In jüngster Zeit vergeht kaum ein Tag, an dem nicht irgendein Landesminister seine Aufwartung in unserem Kreis macht, um einem erfreuten Verwaltungschef einen Zuwendungsbescheid zu überreichen - Geld, mit dem das Land mannigfaltige Projekte in unserer Region unterstützt. Dass dabei ein irgendwie gearteter Zusammenhang mit der in wenigen Wochen bevorstehenden Landtagswahl besteht, würden die Betroffenen natürlich entrüstet zurückweisen.

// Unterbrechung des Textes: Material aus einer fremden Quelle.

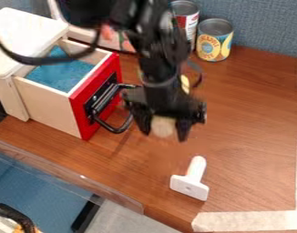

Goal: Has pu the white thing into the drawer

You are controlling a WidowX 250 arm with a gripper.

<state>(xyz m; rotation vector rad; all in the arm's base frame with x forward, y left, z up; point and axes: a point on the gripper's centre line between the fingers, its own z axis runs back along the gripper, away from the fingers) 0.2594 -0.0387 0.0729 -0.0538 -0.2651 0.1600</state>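
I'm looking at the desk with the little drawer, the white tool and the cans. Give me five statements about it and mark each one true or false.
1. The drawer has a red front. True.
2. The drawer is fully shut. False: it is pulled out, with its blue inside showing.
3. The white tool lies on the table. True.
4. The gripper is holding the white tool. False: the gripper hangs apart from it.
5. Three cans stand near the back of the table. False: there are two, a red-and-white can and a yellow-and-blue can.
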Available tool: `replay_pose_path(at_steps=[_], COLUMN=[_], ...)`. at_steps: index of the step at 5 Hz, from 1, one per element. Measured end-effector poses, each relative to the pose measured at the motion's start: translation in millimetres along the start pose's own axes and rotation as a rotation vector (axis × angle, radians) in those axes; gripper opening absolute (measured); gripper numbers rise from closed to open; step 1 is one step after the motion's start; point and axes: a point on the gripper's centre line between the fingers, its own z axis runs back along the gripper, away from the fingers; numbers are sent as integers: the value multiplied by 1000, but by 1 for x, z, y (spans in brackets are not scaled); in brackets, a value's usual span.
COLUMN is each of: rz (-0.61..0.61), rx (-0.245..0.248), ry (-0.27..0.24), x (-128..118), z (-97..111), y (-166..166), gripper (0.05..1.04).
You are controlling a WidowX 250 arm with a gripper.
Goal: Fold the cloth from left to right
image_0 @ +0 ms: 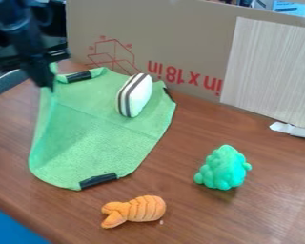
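Observation:
My black gripper (49, 86) is at the upper left, shut on the left edge of the green cloth (97, 128). That edge is raised off the table and hangs down toward the front left, while the rest of the cloth lies spread out. Black strips mark the cloth's top left, its front edge and its right side. A white toy with dark stripes (136, 95) rests on the cloth's upper right part.
On the wooden table (180, 143), an orange toy (135, 210) lies just in front of the cloth and a green bumpy toy (223, 167) stands to its right. A cardboard panel (180, 28) walls off the back.

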Motion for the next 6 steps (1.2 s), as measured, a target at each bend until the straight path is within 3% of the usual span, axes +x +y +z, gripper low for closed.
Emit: replay_pose_path(at_steps=[2, 5, 6], rz=[-50, -45, -83], rx=[1, 17, 36], ry=[27, 70, 83], x=[1, 12, 9], z=[-1, -7, -17], y=[-83, -152, -164], gripper=[51, 71, 213])
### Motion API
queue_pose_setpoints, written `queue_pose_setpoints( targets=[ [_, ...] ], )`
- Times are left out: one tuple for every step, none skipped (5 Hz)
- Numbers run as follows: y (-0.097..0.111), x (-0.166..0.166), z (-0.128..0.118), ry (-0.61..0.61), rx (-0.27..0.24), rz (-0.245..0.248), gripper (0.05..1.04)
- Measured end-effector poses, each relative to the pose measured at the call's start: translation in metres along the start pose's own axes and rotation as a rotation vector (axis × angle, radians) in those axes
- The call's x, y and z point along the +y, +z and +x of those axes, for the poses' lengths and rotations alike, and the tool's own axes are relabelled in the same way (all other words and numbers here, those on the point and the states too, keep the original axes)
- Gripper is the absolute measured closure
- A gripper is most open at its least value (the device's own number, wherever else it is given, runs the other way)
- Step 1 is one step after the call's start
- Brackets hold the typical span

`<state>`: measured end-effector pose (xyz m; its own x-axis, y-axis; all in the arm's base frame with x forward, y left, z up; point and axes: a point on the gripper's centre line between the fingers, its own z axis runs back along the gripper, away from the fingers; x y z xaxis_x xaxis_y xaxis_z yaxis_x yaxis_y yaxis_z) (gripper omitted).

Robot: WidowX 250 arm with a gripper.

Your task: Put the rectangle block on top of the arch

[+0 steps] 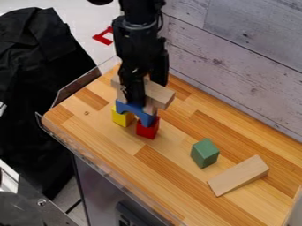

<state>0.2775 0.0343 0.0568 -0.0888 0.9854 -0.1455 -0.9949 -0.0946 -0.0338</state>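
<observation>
Pale, weathered wall boards point(236, 57) rise behind a striped butcher-block wooden tabletop point(106, 134). Toward eleven o'clock on that surface stands a small tower: a blue wooden arch point(145, 117) bridging a yellow cube point(121, 117) at its eight o'clock and a red cube point(147, 129) at its five o'clock. Above the arch is a long, plain tan rectangular block point(161, 94), its near end pointing to four o'clock, with paler wood showing below it. The black two-finger gripper point(137, 93) hangs right at this block; whether it is clenched on it or has let go, I cannot tell.

The main risk, I judge, is toppling. The arch bears on two separate cubes, so downward pressure or a sideways nudge from the gripper could spread them and drop everything. If the tan block sits off-centre, its weight could tip it toward four o'clock once unsupported. Lifting away at a slant might drag the block along, the gripper being so close.

Farther out toward four o'clock, the green wooden block point(204, 153) and the flat tan wooden piece point(239, 175) seem safe from a small slip.
</observation>
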Motion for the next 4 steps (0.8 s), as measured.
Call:
queue_pose_setpoints(
  targets=[
    [0.008,-0.007,0.002,-0.043,-0.002,-0.013,0.083],
    [0.038,-0.03,0.005,-0.174,-0.038,-0.045,0.083],
    [0.071,-0.053,-0.005,-0.403,-0.08,-0.019,0.083],
    [0.077,-0.059,-0.035,-0.655,-0.067,0.164,0.083]
  ],
)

Doch es ist schon auffällig, dass selbst für Förder-Beträge, für die sich sonst allenfalls ein Staatssekretär auf den weiten Weg von Saarbrücken in den Kreis Merzig-Wadern macht, zuletzt stets dessen oberster Dienstherr die Aufgabe des Geldboten übernahm.

Und überhaupt: Woher stammt eigentlich das viele Geld, das die Regierenden so gerne und zahlreich unters Volk bringen? Nun, ganz einfach: Es kommt von uns, wir selbst haben mit unseren Steuern und Abgaben die Konten gefüllt, die nun für die Verteilung der Landeszuschüsse wieder geplündert werden. Das wäre dann in etwa so, als wenn ein Bankdirektor zu einem Kunden kommt und ihm voller Stolz einen Scheck über die Sparzinsen überreicht, die dem Kunde dank seiner Einlagen bei der Bank ohnehin zustehen.